Ansible
Ansible is Red Hat's open-source, agentless automation tool for configuration management and deployment, widely used to make GPU fleets AI-ready with drivers, runtimes, and model servers.

Ansible is an open-source IT automation tool, maintained by Red Hat, that handles configuration management, application deployment, provisioning, and orchestration from a single control node. It is agentless: it connects to managed machines over SSH or WinRM, pushes small programs that describe the desired state, runs them, and cleans up, so nothing needs to run permanently on the targets. You write automation as declarative YAML playbooks that are idempotent, meaning you can run the same playbook repeatedly and the system converges to the same state without re-applying changes that are already in place. For AI teams, Ansible is the layer that turns bare machines into GPU-ready hosts.
Where Ansible sits
Ansible runs from a control node that holds your playbooks, inventory, and credentials, and pushes configuration out to managed nodes on demand.
The core ideas
- Agentless push. The control node connects out and pushes modules. Managed nodes need only Python (Linux) or PowerShell (Windows), no agent and no open inbound port. This differs from Puppet and Chef, which run a persistent agent on each node that pulls its config from a master on a schedule.
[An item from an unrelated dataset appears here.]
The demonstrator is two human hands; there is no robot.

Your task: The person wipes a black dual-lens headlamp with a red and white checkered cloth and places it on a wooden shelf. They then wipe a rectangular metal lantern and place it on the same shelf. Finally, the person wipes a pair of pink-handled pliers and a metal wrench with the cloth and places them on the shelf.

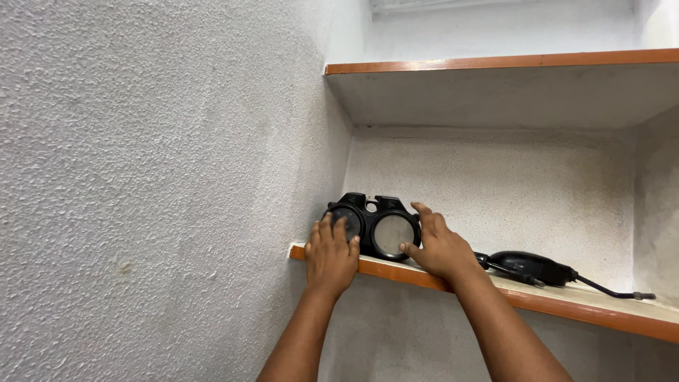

- Inventory. A list of hosts, grouped logically such as
gpu_nodesork8s_workers. Static inventory is a file; dynamic inventory is generated at runtime by querying a cloud provider or Kubernetes, which keeps the host list current for fleets that change. - Playbooks, plays, tasks, modules. A playbook is YAML. A play maps a group of hosts to a list of tasks. Each task calls a module (the unit of work, such as
aptorsystemd) that models a desired state. - Idempotency. Modules check current state and change only what differs from what you declared. Re-running a satisfied playbook changes nothing, which makes Ansible safe to run repeatedly and useful for correcting drift.
- Roles and collections. Roles package reusable automation in a standard directory layout. Collections bundle modules, roles, and plugins under a namespace, shared through Ansible Galaxy.
Ansible for AI infrastructure
This is where Ansible earns its place in an AI stack. After machines exist, Ansible makes them ready to train and serve models:
- GPU node preparation. Install and pin NVIDIA drivers, configure persistence mode, and reboot a fleet in a controlled order. NVIDIA maintains an official driver role.
- Container GPU runtime. Install Docker or containerd plus the NVIDIA Container Toolkit and run
nvidia-ctk runtime configure, so containers can reach the GPUs. - Cluster configuration. Configure Kubernetes worker nodes (via the
kubernetes.corecollection) or Slurm HPC clusters for scheduled training jobs. - Inference server deployment. Deploy and configure serving stacks such as vLLM , Triton, TGI, or Ollama , template their config, pull model weights, and open the right ports.
- Hybrid fleet consistency. Enforce the same driver, CUDA, and toolkit versions across bare metal, colocation, edge, and cloud GPU hosts, and correct drift.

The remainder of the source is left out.